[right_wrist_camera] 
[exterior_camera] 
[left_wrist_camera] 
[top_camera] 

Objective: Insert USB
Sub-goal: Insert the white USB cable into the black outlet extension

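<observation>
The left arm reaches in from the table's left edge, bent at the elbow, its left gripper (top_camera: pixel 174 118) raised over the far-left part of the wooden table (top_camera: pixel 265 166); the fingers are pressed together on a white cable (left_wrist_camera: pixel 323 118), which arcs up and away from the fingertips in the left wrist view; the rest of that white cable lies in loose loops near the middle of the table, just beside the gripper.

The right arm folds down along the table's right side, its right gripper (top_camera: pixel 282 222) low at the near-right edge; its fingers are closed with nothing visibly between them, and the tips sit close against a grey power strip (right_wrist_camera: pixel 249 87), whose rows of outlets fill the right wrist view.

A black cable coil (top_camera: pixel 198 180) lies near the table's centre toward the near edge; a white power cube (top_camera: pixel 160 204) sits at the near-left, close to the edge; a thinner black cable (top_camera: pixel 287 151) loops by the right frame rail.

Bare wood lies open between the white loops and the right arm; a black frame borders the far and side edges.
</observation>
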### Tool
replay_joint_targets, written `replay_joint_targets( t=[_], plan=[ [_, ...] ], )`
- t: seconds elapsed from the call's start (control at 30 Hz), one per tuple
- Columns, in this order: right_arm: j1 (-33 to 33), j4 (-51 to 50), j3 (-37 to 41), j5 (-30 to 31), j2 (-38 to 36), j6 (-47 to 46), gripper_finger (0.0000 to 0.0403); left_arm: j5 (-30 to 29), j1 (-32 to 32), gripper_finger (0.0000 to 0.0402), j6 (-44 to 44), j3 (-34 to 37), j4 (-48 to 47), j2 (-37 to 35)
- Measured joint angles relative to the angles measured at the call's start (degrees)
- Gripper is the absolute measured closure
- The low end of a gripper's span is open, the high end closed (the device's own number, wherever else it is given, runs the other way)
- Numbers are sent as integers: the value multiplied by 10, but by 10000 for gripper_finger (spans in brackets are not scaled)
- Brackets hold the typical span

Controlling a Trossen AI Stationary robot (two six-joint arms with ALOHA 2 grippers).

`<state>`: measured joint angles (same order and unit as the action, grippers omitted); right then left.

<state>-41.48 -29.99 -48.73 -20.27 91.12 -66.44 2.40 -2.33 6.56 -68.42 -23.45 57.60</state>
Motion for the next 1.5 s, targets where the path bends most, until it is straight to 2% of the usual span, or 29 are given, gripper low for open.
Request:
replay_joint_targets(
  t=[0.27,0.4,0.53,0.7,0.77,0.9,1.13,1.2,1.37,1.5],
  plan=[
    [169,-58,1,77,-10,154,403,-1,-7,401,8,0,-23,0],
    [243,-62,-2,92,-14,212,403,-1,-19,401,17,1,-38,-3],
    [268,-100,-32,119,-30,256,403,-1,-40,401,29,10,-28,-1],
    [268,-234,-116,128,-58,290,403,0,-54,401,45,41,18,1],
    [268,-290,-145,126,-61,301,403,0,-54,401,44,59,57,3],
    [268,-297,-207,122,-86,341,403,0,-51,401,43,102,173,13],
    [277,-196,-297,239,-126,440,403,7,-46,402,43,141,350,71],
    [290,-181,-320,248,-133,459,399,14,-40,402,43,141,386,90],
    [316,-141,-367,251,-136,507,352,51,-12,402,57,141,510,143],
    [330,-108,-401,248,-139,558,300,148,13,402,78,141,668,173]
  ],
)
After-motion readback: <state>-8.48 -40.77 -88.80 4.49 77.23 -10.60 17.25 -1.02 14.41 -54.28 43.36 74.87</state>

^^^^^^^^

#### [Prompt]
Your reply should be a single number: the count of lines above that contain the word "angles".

#### [Answer to this problem]
2